## Assignment
Within the data below, copy each line where the string "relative" is found.

Segment Start: Records to process

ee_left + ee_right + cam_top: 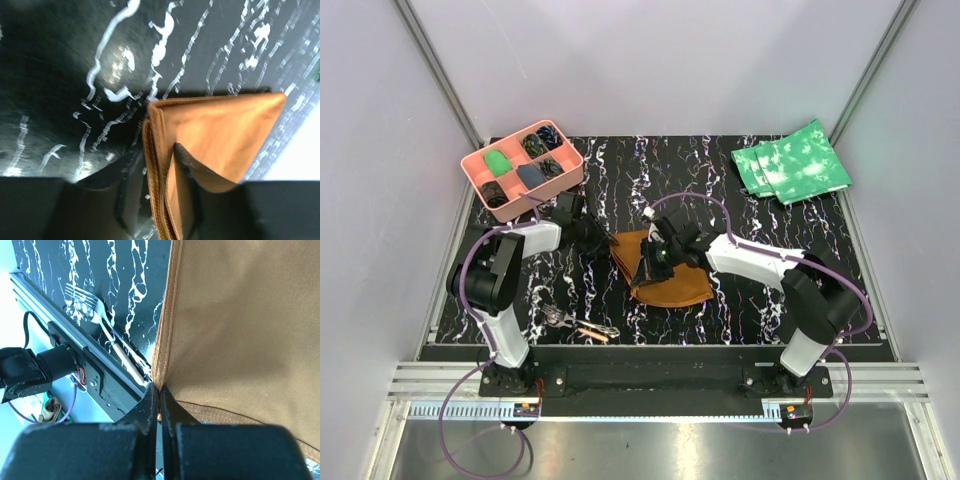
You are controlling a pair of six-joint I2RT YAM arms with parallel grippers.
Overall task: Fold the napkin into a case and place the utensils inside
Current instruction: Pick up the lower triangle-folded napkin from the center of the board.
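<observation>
- The rust-brown napkin (672, 285) lies partly folded in the middle of the black, white-veined table (750, 300), between the two arms.
- The left gripper (159, 172) is at the napkin's left edge. Its fingers (127, 192) are closed on a stack of several cloth layers, which run straight down between them.
- From that pinch, a smooth folded flap spreads right to a corner.
- The right gripper (160, 396) is over the napkin's left-middle part. Its fingers are pressed almost together, pinching a hemmed edge of the cloth, which spreads taut from the pinch.
- The fork (86, 304) lies flat on the table near the front edge, left of the napkin and apart from it.
- A slim piece (125, 362) with an orange-tan end lies just beside the fork, pointing toward the napkin's near edge.
- A pink tray (472, 166) with compartments sits at the far left, holding dark, green and blue items.
- Green cloths (790, 165) with white mottling lie at the far right.
</observation>
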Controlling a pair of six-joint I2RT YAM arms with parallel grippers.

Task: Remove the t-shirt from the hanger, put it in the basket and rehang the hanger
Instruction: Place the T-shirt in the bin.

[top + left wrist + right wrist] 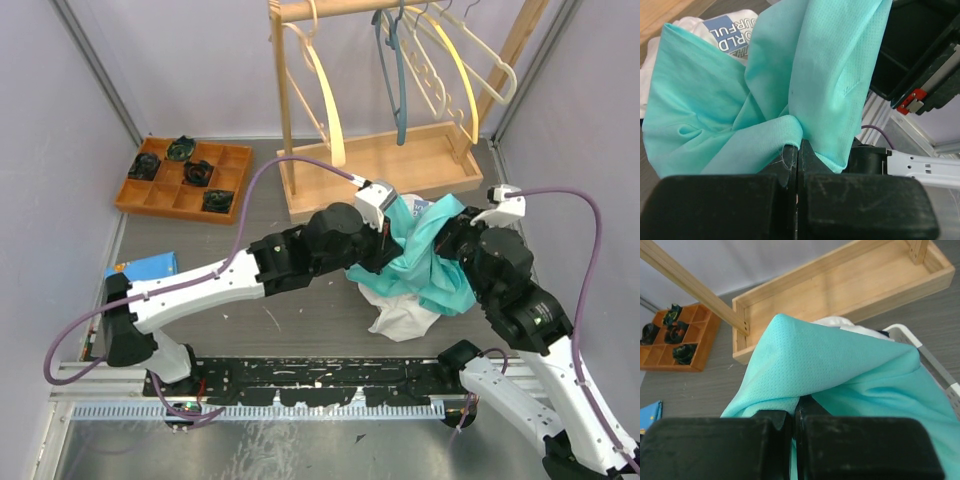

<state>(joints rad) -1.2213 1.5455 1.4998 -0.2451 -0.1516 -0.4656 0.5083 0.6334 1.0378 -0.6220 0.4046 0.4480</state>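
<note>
L gripper (797,146) and R gripper (794,409) each pinch the teal t-shirt (432,262), bunched just in front of wooden rack (400,168). Prob. off its hanger already; folds could hide one.

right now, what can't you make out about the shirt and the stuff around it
- Any hanger inside the teal t-shirt: none shows in any view, and the bunched fabric would cover it.
- Print on the white garment: left wrist view, a teal fold cuts off the lettering.
- Dark objects in the wooden tray: top view, too small to identify.
- Blue item: right wrist view, cut off by the left edge.
</note>
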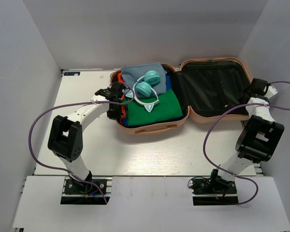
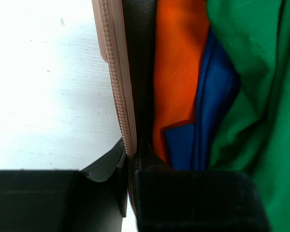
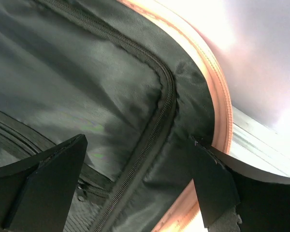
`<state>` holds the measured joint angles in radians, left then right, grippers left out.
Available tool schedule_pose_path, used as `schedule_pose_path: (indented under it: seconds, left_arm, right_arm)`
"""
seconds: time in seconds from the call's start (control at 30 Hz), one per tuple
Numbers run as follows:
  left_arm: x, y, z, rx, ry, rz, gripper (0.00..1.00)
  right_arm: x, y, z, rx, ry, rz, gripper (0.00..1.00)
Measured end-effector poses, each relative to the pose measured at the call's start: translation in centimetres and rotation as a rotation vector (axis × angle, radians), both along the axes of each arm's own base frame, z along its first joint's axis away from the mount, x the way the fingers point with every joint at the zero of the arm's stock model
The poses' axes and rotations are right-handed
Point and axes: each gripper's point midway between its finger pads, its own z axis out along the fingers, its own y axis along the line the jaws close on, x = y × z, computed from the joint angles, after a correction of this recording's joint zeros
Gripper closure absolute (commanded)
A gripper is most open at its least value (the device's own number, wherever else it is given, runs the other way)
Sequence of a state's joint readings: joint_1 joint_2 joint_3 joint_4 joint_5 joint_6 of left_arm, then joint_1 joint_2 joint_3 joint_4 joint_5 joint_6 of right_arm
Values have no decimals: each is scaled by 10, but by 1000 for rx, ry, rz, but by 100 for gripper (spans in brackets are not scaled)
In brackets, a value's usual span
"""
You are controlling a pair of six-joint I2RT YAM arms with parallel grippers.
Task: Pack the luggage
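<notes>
Luggage [image 1: 150, 129] lies open on the table [image 1: 87, 154], 2 halves flat. My left pincer [image 2: 130, 164] clamps its rim; my right pincer [image 3: 137, 145] gapes at the lid (headphones [image 1: 146, 88] ride high, so closing could jam).

You are working in a robotics lab cell, not a lived-in room. Plain white panels [image 1: 24, 72] wall in the white table [image 1: 150, 154] on its left, far and right sides. The left arm [image 1: 65, 137] and the right arm [image 1: 260, 137] are bolted to metal base plates [image 1: 84, 186] at its near edge. Purple cables [image 1: 31, 142] loop loosely from the arms down to those bases.
</notes>
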<state>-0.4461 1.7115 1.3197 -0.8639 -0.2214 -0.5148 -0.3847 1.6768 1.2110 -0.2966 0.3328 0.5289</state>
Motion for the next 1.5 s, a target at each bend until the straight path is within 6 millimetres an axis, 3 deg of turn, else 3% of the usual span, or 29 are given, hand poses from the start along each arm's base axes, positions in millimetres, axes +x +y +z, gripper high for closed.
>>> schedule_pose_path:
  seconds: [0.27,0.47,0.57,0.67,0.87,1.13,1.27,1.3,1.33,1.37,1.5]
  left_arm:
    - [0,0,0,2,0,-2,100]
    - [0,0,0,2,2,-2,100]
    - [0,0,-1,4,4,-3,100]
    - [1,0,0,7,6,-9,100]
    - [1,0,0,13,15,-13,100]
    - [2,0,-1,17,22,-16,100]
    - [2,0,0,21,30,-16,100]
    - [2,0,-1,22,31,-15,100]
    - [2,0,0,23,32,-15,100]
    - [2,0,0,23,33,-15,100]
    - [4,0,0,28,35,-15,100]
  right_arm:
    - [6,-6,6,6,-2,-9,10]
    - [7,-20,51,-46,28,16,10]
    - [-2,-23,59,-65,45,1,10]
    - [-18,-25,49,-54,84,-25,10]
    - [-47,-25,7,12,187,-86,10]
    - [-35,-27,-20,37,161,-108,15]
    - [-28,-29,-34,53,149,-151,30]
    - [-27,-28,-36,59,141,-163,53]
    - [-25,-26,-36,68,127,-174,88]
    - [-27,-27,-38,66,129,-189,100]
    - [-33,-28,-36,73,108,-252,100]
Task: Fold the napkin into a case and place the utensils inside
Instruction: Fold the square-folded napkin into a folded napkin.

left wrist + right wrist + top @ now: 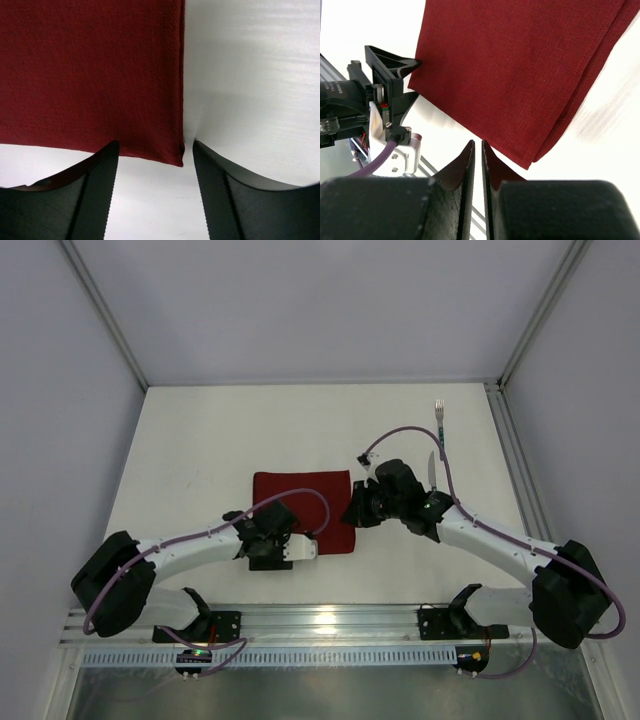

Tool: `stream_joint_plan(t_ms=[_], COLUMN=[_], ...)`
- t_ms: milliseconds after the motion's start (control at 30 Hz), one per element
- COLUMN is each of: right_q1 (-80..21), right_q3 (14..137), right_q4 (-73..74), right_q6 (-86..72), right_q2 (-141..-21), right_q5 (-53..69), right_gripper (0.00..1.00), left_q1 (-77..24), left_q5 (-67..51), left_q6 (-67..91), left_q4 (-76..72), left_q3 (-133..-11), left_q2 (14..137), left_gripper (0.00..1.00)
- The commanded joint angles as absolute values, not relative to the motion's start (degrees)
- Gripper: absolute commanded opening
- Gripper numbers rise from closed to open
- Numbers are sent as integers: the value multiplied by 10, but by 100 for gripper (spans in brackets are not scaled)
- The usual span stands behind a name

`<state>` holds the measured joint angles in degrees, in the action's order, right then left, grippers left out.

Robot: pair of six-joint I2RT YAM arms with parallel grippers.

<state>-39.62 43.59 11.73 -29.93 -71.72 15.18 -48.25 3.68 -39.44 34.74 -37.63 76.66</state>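
Observation:
The dark red napkin lies flat on the white table, folded into a layered rectangle. My left gripper is low at its near left corner. In the left wrist view the jaws stand open, one on each side of the napkin corner, gripping nothing. My right gripper hangs at the napkin's right edge. Its jaws are shut to a thin slit and empty, just short of the napkin. The fork and knife lie at the far right, beyond the right arm.
The left gripper's fingers and white camera block show beside the napkin's near edge. A metal rail runs along the near table edge. Grey walls and frame posts enclose the table.

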Motion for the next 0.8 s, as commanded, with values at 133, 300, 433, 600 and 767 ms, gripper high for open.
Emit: stream_joint_plan(t_ms=[133,300,433,600,767], right_q1=[-396,-396,-396,-396,-410], right_q3=[448,449,456,532,524], right_q4=[123,132,137,169,83], right_q6=[-270,-262,-243,-167,-83], right_q2=[-668,-657,-647,-600,-528], right_q5=[134,127,128,109,70], right_gripper=[13,14,15,28,49], left_q1=[-483,-483,-483,-461,-410], left_q5=[-19,-11,13,-35,-100], left_q6=[-384,-383,-363,-338,-334], left_q4=[286,275,265,293,351], left_q3=[-344,-331,-329,-363,-403], left_q2=[798,814,804,732,701], left_gripper=[43,26,0,0,0])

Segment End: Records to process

## Response to the exercise
Measured end-effector poses, each relative to the pose measured at the call's start: translation in centimetres and rotation as a rotation vector (axis × angle, radians), both along the axes of each arm's own base frame, z along its first joint's axis away from the mount, x the way the fingers point with every joint at the zero of the arm's stock model
- The commanded joint angles as absolute values, not relative to the motion's start (degrees)

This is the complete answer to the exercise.